Menurut Indra Kusumah, masalah lain bisa muncul jika dalam acara Kemenag hanya dihadiri oleh satu atau dua perwakilan agama, sementara yang harus dibacakan adalah doa dari semua agama yang diakui di Indonesia.
“Masa harus cari orang hanya untuk pembaca doa padahal pesertanya tidak ada dari agama tersebut?” ujarnya.
Menurutnya, yang sudah berlangsung selama ini di Indonesia sudah sudah cukup, yakni pembacaan doa dilakukan oleh satu orang sesuai agama mayoritas yang hadir. Sementara itu, peserta acara lain menyesuaikan berdoa sesuai agama masing-masing.

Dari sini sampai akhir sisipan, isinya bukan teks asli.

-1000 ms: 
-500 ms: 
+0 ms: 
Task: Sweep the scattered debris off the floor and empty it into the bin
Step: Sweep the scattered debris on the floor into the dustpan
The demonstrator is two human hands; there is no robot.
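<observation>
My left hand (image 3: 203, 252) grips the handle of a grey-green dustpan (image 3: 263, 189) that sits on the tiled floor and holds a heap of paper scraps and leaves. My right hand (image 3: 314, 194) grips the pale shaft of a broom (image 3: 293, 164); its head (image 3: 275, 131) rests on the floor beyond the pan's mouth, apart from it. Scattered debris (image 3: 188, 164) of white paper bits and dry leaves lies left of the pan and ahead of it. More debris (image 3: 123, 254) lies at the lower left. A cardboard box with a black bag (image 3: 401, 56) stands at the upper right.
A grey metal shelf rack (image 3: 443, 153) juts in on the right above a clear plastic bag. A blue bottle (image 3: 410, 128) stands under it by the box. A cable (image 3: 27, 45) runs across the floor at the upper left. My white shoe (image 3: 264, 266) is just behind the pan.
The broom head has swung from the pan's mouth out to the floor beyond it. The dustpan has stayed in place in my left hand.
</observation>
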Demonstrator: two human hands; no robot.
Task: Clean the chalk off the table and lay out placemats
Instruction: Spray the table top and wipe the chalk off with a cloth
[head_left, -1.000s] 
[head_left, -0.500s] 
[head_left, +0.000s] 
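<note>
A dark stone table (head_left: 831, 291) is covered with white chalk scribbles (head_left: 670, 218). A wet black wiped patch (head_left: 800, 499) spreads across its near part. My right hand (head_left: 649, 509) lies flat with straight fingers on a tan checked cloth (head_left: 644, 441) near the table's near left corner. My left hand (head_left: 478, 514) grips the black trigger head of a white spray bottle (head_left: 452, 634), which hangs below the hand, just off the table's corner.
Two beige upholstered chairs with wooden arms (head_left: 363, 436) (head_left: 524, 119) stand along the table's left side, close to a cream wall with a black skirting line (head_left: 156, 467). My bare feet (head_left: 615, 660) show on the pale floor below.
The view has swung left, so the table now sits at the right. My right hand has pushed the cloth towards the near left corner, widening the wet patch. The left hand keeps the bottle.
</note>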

“Misalkan di Jawa Barat pembacaan doa biasanya oleh muslim, di Sulawesi Utara biasanya oleh Kristiani dan di Bali oleh pemuka agama Hindu,” jelasnya.
“Peserta dari agama lain menyesuaikan berdoa sesuai ajaran agamanya,” lanjutnya.
Dirinya lantas menyebut hal itu sebagai toleransi, dan bisa saling menghormati tanpa mencampuradukkan beberapa ajaran menjadi satu agama.
“Itu toleransi. Semua saling menghormati tanpa harus mencampuradukan ajaran satu agama dengan agama lain,” jelasnya.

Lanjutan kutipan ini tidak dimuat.